- Directed by: Findo Purwono HW
- Written by: Titin Watimena
- Produced by: Dhamoo Punjabi; Manoj Punjabi;
- Starring: Gita Gutawa; Iqbal Aji Daryono; Petra Sihombing; Michella Putri;
- Production company: MD Pictures
- Distributed by: MD Entertainment
- Release date: 30 December 2010;
- Running time: 90 minutes
- Country: Indonesia
- Language: Indonesian

= Love in Perth =

Love in Perth is a 2010 Indonesian film. Starring Gita Gutawa, Iqbal Aji Daryono, Petra Sihombing, and Michella Putri, it tells the story of Lola, an Indonesian student studying in Perth, Western Australia, who falls in love with another Indonesian student, Dhani.

== Plot ==
Lola (Gita Gutawa), a shy 16-year-old Indonesian girl, receives a scholarship to study at a famous high school in Perth. At first, she gets a rude welcome from her westernised roommate Tiwi (Michella Putri); Tiwi later comes to hate her. Lola also meets two fellow students, the friendly and helpful Ari (Petra Sihombing) and the aloof Dhani (Derby Romero).
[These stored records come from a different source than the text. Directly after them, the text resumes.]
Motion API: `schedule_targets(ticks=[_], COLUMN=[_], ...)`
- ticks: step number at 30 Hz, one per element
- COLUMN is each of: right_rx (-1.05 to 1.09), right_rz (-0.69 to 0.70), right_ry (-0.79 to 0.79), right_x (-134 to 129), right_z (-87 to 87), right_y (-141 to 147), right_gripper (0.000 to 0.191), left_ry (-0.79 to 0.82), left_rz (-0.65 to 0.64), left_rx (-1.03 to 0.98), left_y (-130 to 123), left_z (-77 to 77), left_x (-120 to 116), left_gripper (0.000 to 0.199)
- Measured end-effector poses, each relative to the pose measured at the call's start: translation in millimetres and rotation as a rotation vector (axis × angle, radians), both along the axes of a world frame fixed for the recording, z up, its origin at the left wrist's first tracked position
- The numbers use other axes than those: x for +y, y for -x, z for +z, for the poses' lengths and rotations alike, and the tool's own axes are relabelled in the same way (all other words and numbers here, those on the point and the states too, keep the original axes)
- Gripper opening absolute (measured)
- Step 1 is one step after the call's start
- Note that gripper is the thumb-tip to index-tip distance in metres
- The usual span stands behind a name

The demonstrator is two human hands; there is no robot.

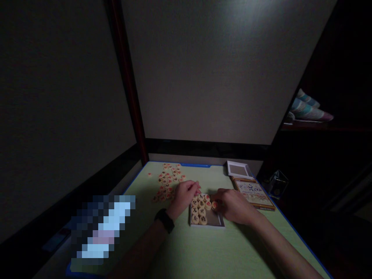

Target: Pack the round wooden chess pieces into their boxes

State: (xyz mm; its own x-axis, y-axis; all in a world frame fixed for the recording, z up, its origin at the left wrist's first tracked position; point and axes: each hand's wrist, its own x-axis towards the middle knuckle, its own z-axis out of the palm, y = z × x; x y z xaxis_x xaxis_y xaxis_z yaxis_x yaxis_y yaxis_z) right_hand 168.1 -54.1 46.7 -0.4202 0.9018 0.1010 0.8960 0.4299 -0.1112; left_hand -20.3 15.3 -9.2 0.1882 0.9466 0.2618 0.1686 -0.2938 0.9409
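Observation:
An open shallow box (215, 220) lies on the table in front of me, partly filled with rows of round wooden Chinese chess pieces (201, 211) marked in black and red. My right hand (234, 204) is over the box's right side, its fingers closed on a red-marked Chinese chess piece (214, 205). At the far left corner of the box is my left hand (187, 192), with a dark watch on the wrist. Its fingers are pressed together, and whatever may be between them is hidden. Many loose Chinese chess pieces (167, 180) are scattered beyond it.
The green table (174, 248) has a blue edge and stands against a wall panel. Along its right side lie a printed Chinese chess box lid (252, 192) and a white-rimmed tray (239, 169). A blurred-out bright object (107, 228) is at the left edge.

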Motion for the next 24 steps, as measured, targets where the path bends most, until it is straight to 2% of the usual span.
schedule_targets(ticks=[9,15,20,24], right_rx=[-0.023,-0.074,-0.105,-0.104], right_rz=[-0.030,-0.043,-0.036,-0.033], right_ry=[0.007,-0.028,-0.074,-0.056], right_x=[0,0,0,0], right_z=[-5.0,-11.8,-16.7,-18.6], right_y=[3,6,8,10], right_gripper=[0.018,0.013,0.016,0.015], left_ry=[0.051,0.055,0.079,0.070], left_rz=[-0.023,-0.023,-0.029,-0.029], left_rx=[-0.071,-0.064,-0.057,-0.059], left_y=[-2,-2,-2,-3], left_z=[4.9,5.3,5.2,4.5], left_x=[-4,-4,-5,-5], left_gripper=[0.034,0.035,0.036,0.036])
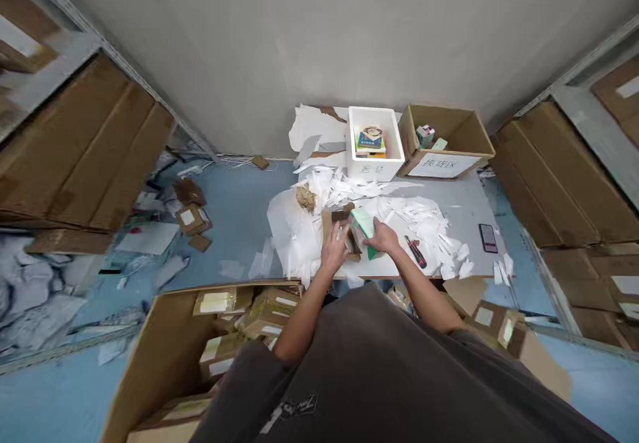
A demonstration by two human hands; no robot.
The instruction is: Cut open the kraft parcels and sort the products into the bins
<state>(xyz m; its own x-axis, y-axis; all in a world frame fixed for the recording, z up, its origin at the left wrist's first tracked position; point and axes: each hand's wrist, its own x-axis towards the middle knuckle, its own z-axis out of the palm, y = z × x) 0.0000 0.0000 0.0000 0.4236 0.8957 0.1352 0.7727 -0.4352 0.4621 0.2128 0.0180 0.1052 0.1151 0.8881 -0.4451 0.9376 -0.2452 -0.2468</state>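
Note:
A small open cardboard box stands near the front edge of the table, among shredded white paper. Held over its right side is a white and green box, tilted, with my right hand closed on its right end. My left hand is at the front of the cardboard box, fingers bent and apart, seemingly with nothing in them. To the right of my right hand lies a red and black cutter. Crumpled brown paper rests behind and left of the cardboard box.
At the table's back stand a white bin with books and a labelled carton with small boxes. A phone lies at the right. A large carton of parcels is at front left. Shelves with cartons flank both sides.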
Although at first they fight incessantly, Lola becomes increasingly intrigued by and close to Dhani, eventually falling in love with him. Dhani, however, uses her for his own pleasure. As she pushes Dhani away, Ari falls in love with her. As Lola and Ari become increasingly close, Dhani becomes jealous and attempts to ruin their relationship. Eventually Lola becomes disheartened and decides to leave Perth, causing Dhani to attempt to woo her back. When Dhani realises that she is not leaving he is overjoyed.

== Production ==
Love in Perth was produced by MD Pictures, as represented by Dhamoo and Manoj Punjabi. After the script was refused several times by directors who said that it was too difficult. Eventually, after script changes Findo Purwono HW agreed to direct.

Gita Gutawa, a teenage singer, was cast in the leading role of Lola. Gutawa, who had previously voiced a character in Meraih Mimpi (Chasing Dreams, an Indonesian remake of Sing to the Dawn), said that the character fit her well. However, she noted that it was a challenge, saying that she had to practice extensively in front of a mirror for a scene in which she had to cry. It was her first feature film role. The leading male role of Dhani went to Derby Romero, who had previously starred in Petualangan Sherina (Sherina's Adventure) as a child and was well known as a singer. Gutawa, Romero, and fellow cast member Sihombing provided songs for the soundtrack.

Love in Perth was shot mainly in Perth.

== Release and reception ==
Love in Perth premiered on 28 December 2010 at Ex Plaza in Jakarta. Among those in attendance was Gutawa's father Erwin, who took time from a concert he was directing to watch the premiere. It attained a wider release on 30 December.

Puput Puji Lestari, of KapanLagi.com, wrote that Gutawa's character, though personality-wise not much different from the actress and her first major role, came across like "a breath of fresh air" and dominated the screen. She also praised the soundtrack. (Note: Original: "... membawa angin segar.")

A reviewer for 21 Cineplex wrote that Gutawa, Romero, and Sihombing played their roles well. Purwono's choice of Perth was praised, as the reviewer felt that the city's beauty had been shown well. The reviewer also noted a positive moral message, that teens could fall in love without having to resort to premarital sex.